Il bilancio è drammatico: l’Oms ha diffuso un bilancio aggiornato che parla di 932 morti nei quattro Paesi e 1711 casi. In Guinea 495 casi e 363 morti. In Liberia 516 casi e e 282 morti. In Nigeria 9 casi e un morto. In Sierra Leone 691 casi e 286 morti.

A preoccupare in questa zona dell’Africa è anche la stagione delle piogge, con i casi di malaria e colera che comporta. A spiegare il perché è Cyprien Fabre, capo del dipartimento Aiuti umanitari per l’Africa occidentale della Commissione Ue: “Ebola, malaria e colera hanno gli stessi sintomi iniziali, come febbre e vomito, che si possono confondere”. E succede che i malati in questa incertezza evitino gli ospedali: se pensano sia Ebola, spesso non credono di poter essere aiutati; se pensano che non sia Ebola, non vanno a farsi curare per paura di venire a contatto con casi di ebola. “E’ come vedere un disastro al rallentatore, in slow motion”, dice Fabre.

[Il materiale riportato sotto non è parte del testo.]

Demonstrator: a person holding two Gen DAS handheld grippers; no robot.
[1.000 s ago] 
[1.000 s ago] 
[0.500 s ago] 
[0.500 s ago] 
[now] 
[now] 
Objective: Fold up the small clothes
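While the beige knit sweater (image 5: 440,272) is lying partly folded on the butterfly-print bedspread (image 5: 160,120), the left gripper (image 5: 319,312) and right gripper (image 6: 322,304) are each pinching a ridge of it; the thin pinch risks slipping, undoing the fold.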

Dagli Usa una frenata ai farmaci sperimentali. Il presidente Usa, Barack Obama, ha detto che è ancora troppo presto per inviare farmaci sperimentali contro l’ebola – che fanno sperare sulla possibilità di curare il virus – in Africa occidentale. Il presidente ha spiegato che non ci sono ancora informazioni sufficienti per decidere se la cura sperimentale contro il virus sia efficace e ha aggiunto che gli sforzi dei Paesi interessati dovrebbero concentrarsi piuttosto sulla definizione di una “forte struttura pubblica” per contenere l’epidemia. Per Obama l’epidemia “può esser controllata e contenuta in maniera efficace se usiamo i corretti protocolli”.

Repubblica – 7 agosto 2014

“I Paesi africani coinvolti – ha detto ancora Obama – sono i primi ad ammettere che quel che è successo è dovuto al fatto che i loro sistemi di salute pubblica sono stati travolti. Non sarebbe successo se avessero identificato e contenuto più efficacemente i primi casi”.

Nonostante le rassicurazioni del presidente, i  Centri per la prevenzione e il controllo delle malattie degli Stati Uniti (Cdc), l’agenzia federale che si occupa di sanità pubblica, ha alzato al livello massimo l’allerta per l’epidemia di ebola. Una decisione che segnala come l’organismo consideri seria e potenzialmente duratura l’emergenza, e che al tempo stesso gli consente di dedicare maggiori sforzi e uomini allo studio e al contenimento della malattia. Il livello 1 è riservato alle emergenze più serie. L’agenzia ha definito appropriata la sua scelta per l’ebola, visto che l’epidemia “potenzialmente riguarda molte vite” e si è ora estesa anche alla Nigeria. I Cdc presero una decisione simile nel 2005 dopo l’uragano katrina e nel 2009 per l’influenza aviaria.